Copy out exactly the lines below that run from the one holding "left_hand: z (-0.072" to the one holding "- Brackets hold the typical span", keeping both of those lines and no others.

## Material provided
□ □ □ □ □

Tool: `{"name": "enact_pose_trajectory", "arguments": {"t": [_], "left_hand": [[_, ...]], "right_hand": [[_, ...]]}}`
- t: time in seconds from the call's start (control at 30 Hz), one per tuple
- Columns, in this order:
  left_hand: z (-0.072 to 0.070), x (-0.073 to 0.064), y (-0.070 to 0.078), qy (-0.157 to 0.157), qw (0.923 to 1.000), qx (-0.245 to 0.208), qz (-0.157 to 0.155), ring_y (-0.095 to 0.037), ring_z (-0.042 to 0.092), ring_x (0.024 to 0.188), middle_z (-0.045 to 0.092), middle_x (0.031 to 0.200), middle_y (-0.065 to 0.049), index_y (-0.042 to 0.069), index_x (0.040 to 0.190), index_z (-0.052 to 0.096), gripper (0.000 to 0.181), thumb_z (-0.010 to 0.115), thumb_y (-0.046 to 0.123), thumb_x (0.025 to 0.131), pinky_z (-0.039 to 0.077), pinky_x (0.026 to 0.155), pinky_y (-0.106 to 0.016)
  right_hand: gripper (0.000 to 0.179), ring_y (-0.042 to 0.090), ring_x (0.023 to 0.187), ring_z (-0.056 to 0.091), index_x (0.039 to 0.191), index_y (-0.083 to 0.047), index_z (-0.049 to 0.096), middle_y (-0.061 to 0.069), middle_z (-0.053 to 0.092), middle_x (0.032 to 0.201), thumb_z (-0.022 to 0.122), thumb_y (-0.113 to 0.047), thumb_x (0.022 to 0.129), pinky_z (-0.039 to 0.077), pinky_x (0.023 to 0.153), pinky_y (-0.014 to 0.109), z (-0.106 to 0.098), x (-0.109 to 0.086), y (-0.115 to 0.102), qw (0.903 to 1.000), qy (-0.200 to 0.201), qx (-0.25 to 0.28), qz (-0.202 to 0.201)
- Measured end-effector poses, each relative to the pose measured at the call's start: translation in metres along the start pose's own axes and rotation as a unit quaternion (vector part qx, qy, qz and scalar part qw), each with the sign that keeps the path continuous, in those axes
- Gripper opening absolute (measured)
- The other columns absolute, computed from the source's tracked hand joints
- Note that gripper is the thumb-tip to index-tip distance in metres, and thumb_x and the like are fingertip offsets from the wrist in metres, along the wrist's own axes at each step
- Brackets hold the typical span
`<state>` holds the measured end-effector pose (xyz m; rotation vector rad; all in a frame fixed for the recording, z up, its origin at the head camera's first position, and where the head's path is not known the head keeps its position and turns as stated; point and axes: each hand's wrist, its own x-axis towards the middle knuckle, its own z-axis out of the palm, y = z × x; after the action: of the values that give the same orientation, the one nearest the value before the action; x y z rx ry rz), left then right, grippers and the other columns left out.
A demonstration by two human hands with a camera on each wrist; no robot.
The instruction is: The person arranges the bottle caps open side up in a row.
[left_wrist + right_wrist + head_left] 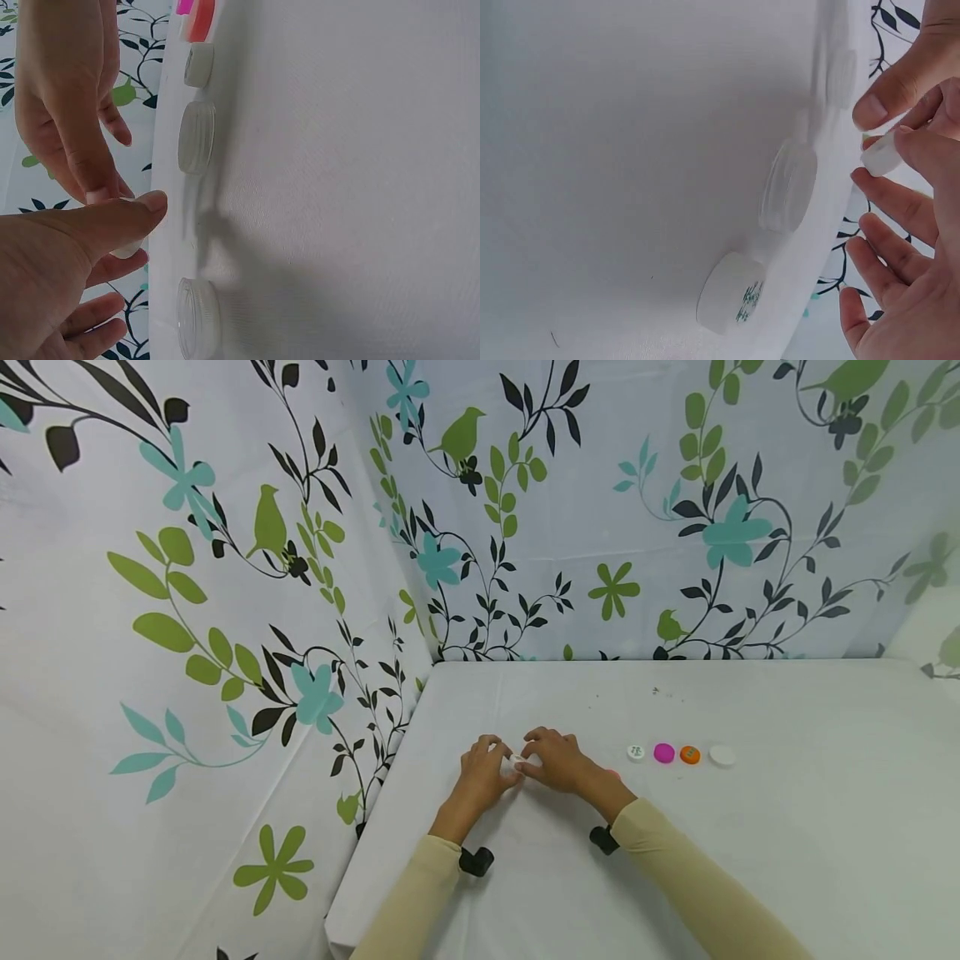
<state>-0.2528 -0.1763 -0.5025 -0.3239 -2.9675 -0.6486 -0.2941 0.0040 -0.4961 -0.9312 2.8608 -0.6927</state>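
A small white bottle cap (516,761) is held between the two hands over the table. My left hand (478,778) pinches it from the left, its thumb covering much of the cap (127,249) in the left wrist view. From the other side, my right hand (558,762) grips the cap (882,155) between thumb and forefinger, the other fingers spread apart. Below the hands, a clear round lid (196,139) and a second clear lid (199,319) stand on the white cloth.
To the right lie a printed white cap (635,752), a magenta cap (663,752), an orange cap (690,755) and a white disc-shaped lid (723,755). A coral cap (200,19) is mostly behind the right wrist in the head view. Patterned cloth (525,527) hangs behind the table.
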Motion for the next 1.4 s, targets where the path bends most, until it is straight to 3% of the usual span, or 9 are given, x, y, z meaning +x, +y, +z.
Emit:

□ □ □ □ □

## Written response
  left_hand: z (-0.072 to 0.070), x (-0.073 to 0.064), y (-0.070 to 0.078), qy (-0.157 to 0.157), qw (0.923 to 1.000), qx (-0.245 to 0.208), qz (-0.157 to 0.155), ring_y (-0.095 to 0.037), ring_z (-0.042 to 0.092), ring_x (0.024 to 0.188), middle_z (-0.045 to 0.092), middle_x (0.031 to 0.200), middle_y (-0.065 to 0.049), index_y (-0.042 to 0.069), index_x (0.040 to 0.190), index_z (-0.052 to 0.096), gripper (0.000 to 0.181), thumb_z (-0.010 to 0.115), thumb_y (-0.046 to 0.123), thumb_x (0.025 to 0.131), pinky_z (-0.039 to 0.077), pinky_x (0.026 to 0.155), pinky_y (-0.106 to 0.016)
  right_hand: gripper (0.000 to 0.179), ring_y (-0.042 to 0.090), ring_x (0.023 to 0.187), ring_z (-0.056 to 0.091), index_x (0.039 to 0.191), index_y (-0.083 to 0.047), index_z (-0.049 to 0.096), middle_y (-0.061 to 0.069), middle_z (-0.053 to 0.092), middle_x (0.032 to 0.201), thumb_z (-0.022 to 0.122), thumb_y (-0.113 to 0.047), thumb_x (0.022 to 0.129), pinky_z (-0.039 to 0.077), pinky_x (0.023 to 0.153), pinky_y (-0.014 to 0.109), z (-0.106 to 0.098), x (-0.109 to 0.086), y (-0.115 to 0.102), qw (0.903 to 1.000), qy (-0.200 to 0.201), qx (-0.25 to 0.28), qz (-0.202 to 0.201)
- Measured end-effector poses, each relative to the pose measured at the call's start: translation in metres along the start pose's own axes and rotation as a unit quaternion (vector part qx, qy, qz and scalar part qw), each with the sign that keeps the path continuous, in those axes
- Gripper opening absolute (measured)
- The other columns absolute, computed from the source's tracked hand joints
- Note that gripper is the thumb-tip to index-tip distance in metres, and thumb_x and the like are fingertip offsets from the wrist in metres, along the wrist's own axes at each step
- Brackets hold the typical span

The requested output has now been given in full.